Problem statement:
Starting at the line below that contains "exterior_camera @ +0" and ending at the line that contains "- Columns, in", retype each line exactly as it stands, but omit the pictures.

Stored dataset items:
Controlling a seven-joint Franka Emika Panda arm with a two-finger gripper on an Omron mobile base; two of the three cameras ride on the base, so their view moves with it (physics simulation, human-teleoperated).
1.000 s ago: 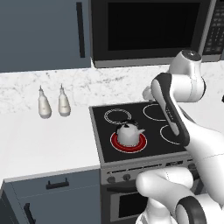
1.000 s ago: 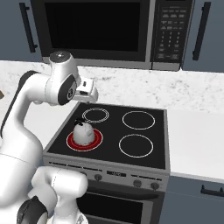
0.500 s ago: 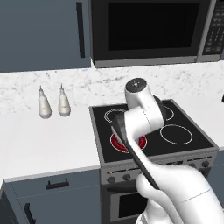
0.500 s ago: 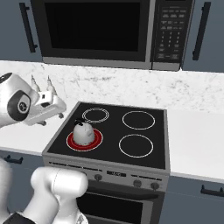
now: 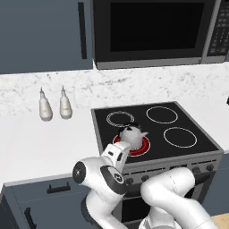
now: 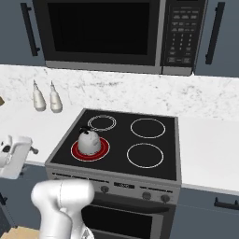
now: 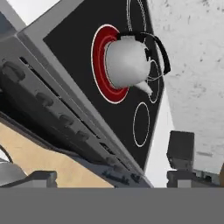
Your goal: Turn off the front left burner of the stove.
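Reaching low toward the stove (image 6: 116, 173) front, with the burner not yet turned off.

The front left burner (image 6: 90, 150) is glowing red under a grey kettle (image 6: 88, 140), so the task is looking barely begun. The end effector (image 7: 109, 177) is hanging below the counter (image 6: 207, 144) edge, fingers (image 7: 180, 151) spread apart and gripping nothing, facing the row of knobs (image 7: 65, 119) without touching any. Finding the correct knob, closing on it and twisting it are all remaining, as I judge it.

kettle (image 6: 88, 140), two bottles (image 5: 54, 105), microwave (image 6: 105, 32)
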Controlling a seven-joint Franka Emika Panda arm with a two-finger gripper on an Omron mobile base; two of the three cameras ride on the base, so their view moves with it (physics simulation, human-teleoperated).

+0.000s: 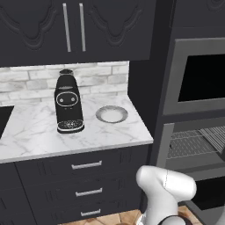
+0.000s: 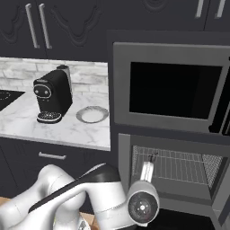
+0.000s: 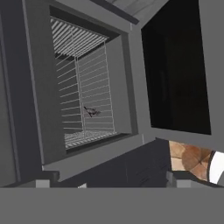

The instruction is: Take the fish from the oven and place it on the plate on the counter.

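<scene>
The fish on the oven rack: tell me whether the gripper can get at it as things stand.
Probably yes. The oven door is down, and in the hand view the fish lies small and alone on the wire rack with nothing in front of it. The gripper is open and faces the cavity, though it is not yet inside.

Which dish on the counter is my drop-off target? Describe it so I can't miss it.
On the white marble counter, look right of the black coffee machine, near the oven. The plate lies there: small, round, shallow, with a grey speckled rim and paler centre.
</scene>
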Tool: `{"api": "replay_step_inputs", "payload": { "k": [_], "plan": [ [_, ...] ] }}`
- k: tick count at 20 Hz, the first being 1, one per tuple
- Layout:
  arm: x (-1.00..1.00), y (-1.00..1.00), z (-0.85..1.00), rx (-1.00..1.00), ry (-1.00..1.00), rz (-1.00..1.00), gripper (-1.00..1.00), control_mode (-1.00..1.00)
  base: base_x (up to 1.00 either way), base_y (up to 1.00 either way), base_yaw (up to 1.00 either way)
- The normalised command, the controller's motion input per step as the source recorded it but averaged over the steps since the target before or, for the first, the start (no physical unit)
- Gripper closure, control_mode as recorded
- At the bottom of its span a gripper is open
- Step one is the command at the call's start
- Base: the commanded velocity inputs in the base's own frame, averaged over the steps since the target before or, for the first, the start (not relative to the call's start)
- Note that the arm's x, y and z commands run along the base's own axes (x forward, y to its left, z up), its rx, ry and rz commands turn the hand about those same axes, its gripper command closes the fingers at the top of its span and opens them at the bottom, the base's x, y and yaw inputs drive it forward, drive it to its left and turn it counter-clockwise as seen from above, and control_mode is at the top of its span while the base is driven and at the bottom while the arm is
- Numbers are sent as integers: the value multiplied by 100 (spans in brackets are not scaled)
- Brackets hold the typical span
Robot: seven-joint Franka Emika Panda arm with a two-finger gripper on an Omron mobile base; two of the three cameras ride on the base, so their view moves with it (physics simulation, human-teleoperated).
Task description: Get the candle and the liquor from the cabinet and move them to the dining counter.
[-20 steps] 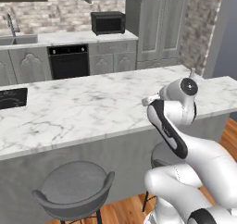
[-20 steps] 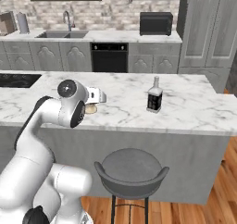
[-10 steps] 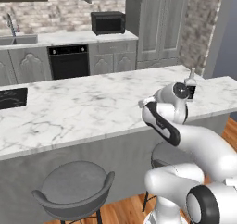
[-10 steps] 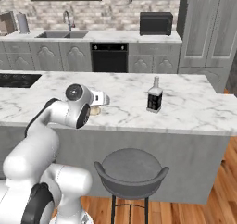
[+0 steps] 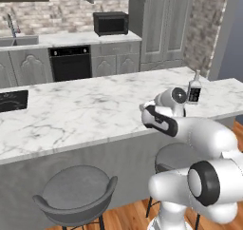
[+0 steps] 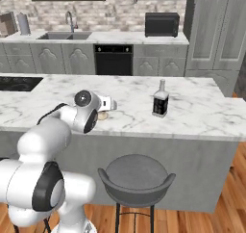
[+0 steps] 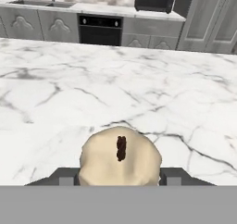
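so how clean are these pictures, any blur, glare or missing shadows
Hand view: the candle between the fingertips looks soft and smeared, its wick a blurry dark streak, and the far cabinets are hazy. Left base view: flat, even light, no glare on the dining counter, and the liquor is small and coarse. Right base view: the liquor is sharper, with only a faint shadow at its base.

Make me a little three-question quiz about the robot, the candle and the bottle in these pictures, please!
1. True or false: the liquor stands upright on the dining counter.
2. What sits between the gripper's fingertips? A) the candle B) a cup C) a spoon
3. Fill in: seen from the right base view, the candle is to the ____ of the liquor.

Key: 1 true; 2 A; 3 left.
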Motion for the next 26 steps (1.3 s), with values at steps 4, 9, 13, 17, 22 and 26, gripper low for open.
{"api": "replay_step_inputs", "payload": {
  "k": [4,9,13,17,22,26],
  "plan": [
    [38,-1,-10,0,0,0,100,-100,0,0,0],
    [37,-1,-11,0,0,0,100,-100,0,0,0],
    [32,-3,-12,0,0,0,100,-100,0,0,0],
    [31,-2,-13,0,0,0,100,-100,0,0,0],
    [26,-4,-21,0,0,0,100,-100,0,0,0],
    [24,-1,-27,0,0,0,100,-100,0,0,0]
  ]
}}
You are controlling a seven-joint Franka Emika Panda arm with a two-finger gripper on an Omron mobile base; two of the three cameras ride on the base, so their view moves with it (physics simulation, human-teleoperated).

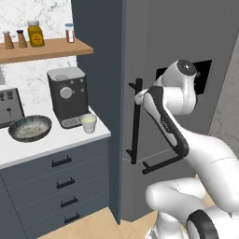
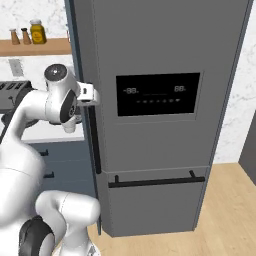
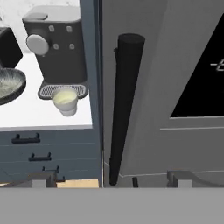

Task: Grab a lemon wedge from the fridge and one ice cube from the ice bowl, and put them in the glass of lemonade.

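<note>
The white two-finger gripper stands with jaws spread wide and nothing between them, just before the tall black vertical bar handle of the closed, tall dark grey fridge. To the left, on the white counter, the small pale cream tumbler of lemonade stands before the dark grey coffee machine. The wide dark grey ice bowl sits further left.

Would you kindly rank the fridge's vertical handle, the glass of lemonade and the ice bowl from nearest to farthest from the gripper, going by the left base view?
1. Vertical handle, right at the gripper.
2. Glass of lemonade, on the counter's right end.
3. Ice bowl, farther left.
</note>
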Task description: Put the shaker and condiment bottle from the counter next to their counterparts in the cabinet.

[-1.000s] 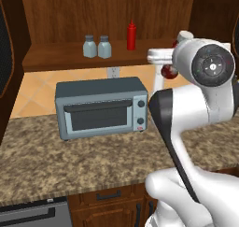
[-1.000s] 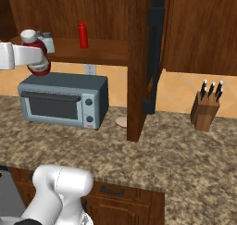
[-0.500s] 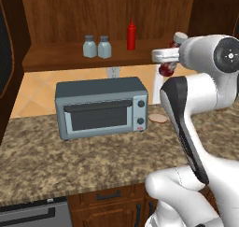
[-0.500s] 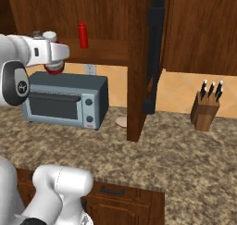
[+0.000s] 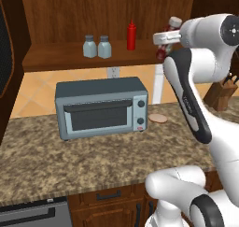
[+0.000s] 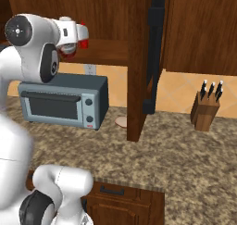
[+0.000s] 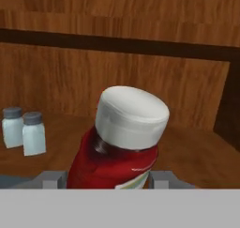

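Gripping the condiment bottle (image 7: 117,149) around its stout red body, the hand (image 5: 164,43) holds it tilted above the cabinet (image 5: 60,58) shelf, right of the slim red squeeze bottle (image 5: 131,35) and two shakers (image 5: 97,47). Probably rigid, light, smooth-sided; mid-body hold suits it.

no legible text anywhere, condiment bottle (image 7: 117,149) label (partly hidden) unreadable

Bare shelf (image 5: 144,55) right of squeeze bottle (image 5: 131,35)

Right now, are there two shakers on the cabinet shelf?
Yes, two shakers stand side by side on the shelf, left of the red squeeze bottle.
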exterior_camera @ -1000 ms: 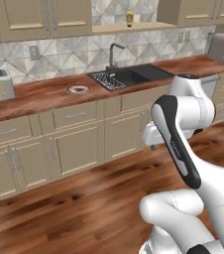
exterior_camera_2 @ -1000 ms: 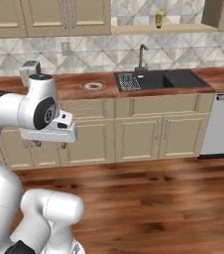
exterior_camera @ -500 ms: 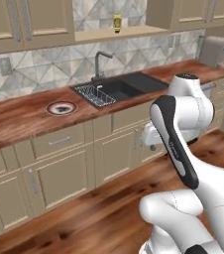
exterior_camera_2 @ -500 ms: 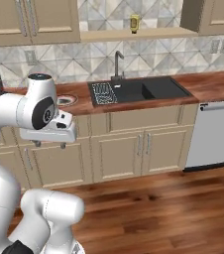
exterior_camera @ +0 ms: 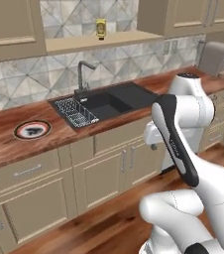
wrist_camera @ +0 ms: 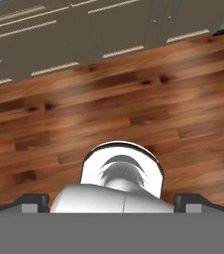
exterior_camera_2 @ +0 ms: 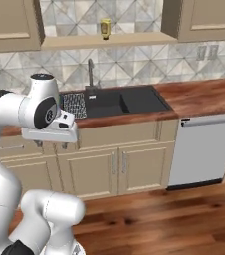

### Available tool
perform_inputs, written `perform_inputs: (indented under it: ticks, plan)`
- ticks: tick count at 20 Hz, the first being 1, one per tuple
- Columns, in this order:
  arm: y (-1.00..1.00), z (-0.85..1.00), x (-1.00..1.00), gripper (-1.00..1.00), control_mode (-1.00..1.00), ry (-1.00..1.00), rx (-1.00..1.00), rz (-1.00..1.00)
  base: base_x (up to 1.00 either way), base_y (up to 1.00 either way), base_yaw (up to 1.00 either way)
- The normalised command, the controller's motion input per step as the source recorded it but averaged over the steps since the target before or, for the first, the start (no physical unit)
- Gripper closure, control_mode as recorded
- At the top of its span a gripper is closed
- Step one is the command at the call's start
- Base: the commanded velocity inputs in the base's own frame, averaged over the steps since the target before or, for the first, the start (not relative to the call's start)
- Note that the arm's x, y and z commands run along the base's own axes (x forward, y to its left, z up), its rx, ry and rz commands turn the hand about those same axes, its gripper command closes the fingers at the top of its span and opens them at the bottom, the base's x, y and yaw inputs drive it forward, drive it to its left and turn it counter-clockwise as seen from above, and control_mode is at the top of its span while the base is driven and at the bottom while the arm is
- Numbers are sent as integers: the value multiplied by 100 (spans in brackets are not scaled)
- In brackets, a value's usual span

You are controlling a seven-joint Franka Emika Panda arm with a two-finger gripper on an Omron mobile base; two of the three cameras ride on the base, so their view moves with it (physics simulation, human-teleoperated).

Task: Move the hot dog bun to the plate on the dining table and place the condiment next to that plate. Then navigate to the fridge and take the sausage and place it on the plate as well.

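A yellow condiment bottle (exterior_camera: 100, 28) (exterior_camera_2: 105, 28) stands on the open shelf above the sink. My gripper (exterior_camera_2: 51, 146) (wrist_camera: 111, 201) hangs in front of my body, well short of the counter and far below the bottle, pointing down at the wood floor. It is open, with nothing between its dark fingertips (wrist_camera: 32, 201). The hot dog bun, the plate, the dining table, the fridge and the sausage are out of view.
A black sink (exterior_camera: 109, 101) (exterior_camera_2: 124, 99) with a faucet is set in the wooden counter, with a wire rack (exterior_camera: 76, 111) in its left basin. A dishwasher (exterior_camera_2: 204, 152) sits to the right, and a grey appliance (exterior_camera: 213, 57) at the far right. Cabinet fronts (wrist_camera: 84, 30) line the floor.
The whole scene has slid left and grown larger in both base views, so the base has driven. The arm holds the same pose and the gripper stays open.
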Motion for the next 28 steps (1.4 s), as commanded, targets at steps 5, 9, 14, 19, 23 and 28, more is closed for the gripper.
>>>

Response to the task:
exterior_camera @ +0 ms: 
wrist_camera @ +0 ms: 
exterior_camera_2 @ +0 ms: 

### Available tool
perform_inputs, written `perform_inputs: (indented under it: ticks, plan)`
- ticks: tick count at 20 Hz, the first being 1, one per tuple
- Columns, in this order:

That completes the answer.